Work instruction:
Take every line from the listing below that includes "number" and copy it.
*** Opening Information shown ***
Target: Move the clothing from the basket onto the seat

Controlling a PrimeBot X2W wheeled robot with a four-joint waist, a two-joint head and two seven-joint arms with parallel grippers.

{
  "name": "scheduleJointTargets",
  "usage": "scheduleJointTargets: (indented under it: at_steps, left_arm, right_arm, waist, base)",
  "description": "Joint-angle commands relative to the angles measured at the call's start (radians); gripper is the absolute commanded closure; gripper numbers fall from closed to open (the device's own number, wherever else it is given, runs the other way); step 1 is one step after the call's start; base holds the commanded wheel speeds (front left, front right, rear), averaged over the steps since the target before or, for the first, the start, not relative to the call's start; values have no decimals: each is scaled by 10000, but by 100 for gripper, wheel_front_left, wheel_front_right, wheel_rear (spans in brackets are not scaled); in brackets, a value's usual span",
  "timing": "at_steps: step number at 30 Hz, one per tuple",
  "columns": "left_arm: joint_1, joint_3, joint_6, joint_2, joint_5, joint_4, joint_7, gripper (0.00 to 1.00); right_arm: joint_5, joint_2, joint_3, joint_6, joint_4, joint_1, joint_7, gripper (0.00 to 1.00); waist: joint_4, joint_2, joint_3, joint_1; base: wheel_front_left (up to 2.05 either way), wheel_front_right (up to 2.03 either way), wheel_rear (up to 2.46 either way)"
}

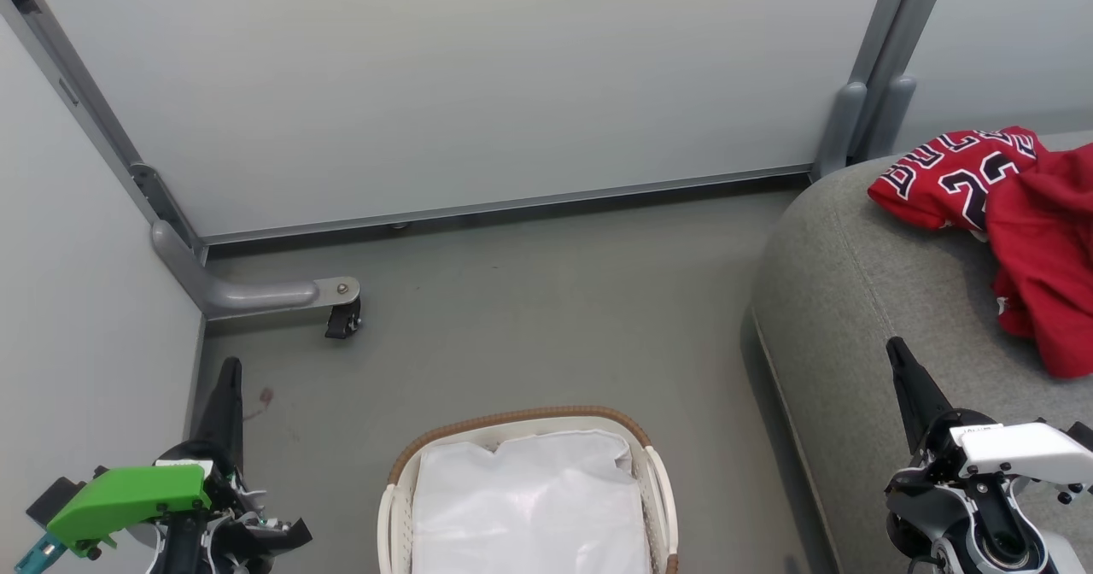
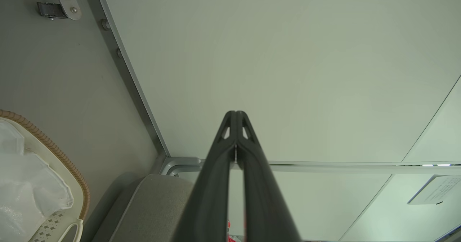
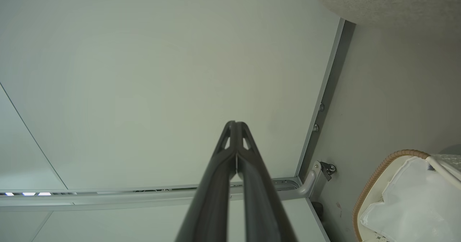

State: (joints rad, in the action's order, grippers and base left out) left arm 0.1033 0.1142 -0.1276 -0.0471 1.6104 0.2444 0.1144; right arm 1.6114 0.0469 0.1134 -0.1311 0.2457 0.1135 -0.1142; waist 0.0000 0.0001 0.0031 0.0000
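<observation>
Clothing [image 1: 1008, 215] is on the seat [image 1: 854, 301], at 2 o'clock in the head view: 2 red pieces bunched together, lettered one on top toward 1 o'clock, plain one trailing toward 3 o'clock and cut by the frame edge. Basket [image 1: 512, 420] sits on the floor [image 1: 529, 301] at 6 o'clock, only the white liner [image 1: 529, 506] visible inside. Task looks done or nearly so.

Left claw [image 1: 229, 369] at 8 o'clock, fingers pressed together, holding nothing. Right claw [image 1: 897, 350] at 4 o'clock over the seat's front edge, also closed and empty. Both wrist views confirm the tips meet.

Risks from here:
- Basket's near end is out of frame and the liner is crumpled, so a leftover piece could be hidden. Calling it finished without a check would be premature.
- Right claw is near the plain red piece. A sweep toward 2 o'clock could snag the fabric and drag it off the rounded edge.
- Cannot tell how far the plain piece runs past 3 o'clock, so it might be overhanging.
- Any further grab in the basket would likely lift the liner.
</observation>
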Motion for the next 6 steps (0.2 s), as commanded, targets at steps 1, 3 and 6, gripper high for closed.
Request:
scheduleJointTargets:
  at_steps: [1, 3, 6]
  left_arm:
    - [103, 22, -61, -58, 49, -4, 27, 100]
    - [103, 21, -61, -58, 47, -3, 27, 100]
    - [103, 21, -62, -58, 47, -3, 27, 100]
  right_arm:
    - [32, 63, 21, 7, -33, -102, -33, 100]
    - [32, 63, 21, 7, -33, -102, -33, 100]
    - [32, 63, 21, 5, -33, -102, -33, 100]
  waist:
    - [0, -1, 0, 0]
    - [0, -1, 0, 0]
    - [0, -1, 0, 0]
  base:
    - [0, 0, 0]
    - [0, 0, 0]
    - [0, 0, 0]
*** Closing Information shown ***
Task response:
  "description": "Joint-angle commands relative to the angles measured at the call's start (radians); gripper is the absolute commanded closure; gripper numbers fall from closed to open (the device's own number, wherever else it is given, runs the other way); step 1 is one step after the call's start; base holds the commanded wheel speeds (front left, front right, rear), averaged over the steps since the target before or, for the first, the start, not relative to the call's start; values have no decimals: each is scaled by 10000, but by 100 for gripper, wheel_front_left, wheel_front_right, wheel_rear (spans in brackets are not scaled); in brackets, a value's usual span",
  "timing": "at_steps: step number at 30 Hz, one per tuple",

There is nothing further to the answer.